The code is broken up into cells like the one below. There's a triangular Run button at the top of this page that you can click to execute each cell and move onto the next, or you can press `Shift` + `Enter` while in the cell to execute it and move onto the next one.

As a cell is executing you'll notice a line to the side showcase an `*` while the cell is running or it will update to a number to indicate the last cell that completed executing after it has finished exectuting all the code within a cell.

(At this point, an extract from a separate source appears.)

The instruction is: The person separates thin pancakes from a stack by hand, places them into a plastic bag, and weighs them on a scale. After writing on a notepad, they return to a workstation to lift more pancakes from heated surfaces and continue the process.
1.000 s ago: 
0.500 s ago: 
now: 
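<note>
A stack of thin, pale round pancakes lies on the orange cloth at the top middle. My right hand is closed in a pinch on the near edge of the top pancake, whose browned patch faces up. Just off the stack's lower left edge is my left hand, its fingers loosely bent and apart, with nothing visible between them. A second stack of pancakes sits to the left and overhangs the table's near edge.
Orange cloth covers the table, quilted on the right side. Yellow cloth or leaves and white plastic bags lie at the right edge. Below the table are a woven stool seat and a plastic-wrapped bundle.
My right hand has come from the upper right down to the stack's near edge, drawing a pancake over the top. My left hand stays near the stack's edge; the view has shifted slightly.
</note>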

Simply follow the instructions below and execute the cells to get started with Amazon Personalize using case optimized recommenders.

## Imports
Python ships with a broad collection of libraries and we need to import those as well as the ones installed to help us like [boto3](https://aws.amazon.com/sdk-for-python/) (AWS SDK for python) and [Pandas](https://pandas.pydata.org/)/[Numpy](https://numpy.org/) which are core data science tools.

In [None]:
# Imports
import boto3
import json
import numpy as np
import pandas as pd
import time
import datetime

Next you will want to validate that your environment can communicate successfully with Amazon Personalize, the lines below do just that.

In [None]:
# Configure the SDK to Personalize:
personalize = boto3.client('personalize')
personalize_runtime = boto3.client('personalize-runtime')

## Configure the data
Data is imported into Amazon Personalize through Amazon S3, below we will specify a bucket that you have created within AWS for the purposes of this exercise.
Below you will update the `bucket` variable to instead be set to the value that you created earlier in the CloudFormation steps, this should be in a text file from your earlier work. the `filename` does not need to be changed.
### Specify a Bucket and Data Output Location
Update the `bucket` name to a unique name.

In [None]:
filename = "movie-lens-100k.csv"

## Download, Prepare, and Upload Training Data
At present you do not have the MovieLens data loaded locally yet for examination, execute the lines below to download the latest copy and to examine it quickly.

### Download and Explore the Dataset

In [None]:
!wget -N https://files.grouplens.org/datasets/movielens/ml-latest-small.zip
!unzip -o ml-latest-small.zip

In [None]:
!ls ml-latest-small

In [None]:
!pygmentize ml-latest-small/README.txt

In [None]:
interactions_data = pd.read_csv('./ml-latest-small/ratings.csv')
pd.set_option('display.max_rows', 5)
interactions_data

In [None]:
interactions_data.info()

## Prepare the Data

### Interactions Data
As you can see the data contains a UserID, ItemID, Rating, and Timestamp.

We are now going to remove the items with low rankings, and remove the Rating column before we build our model.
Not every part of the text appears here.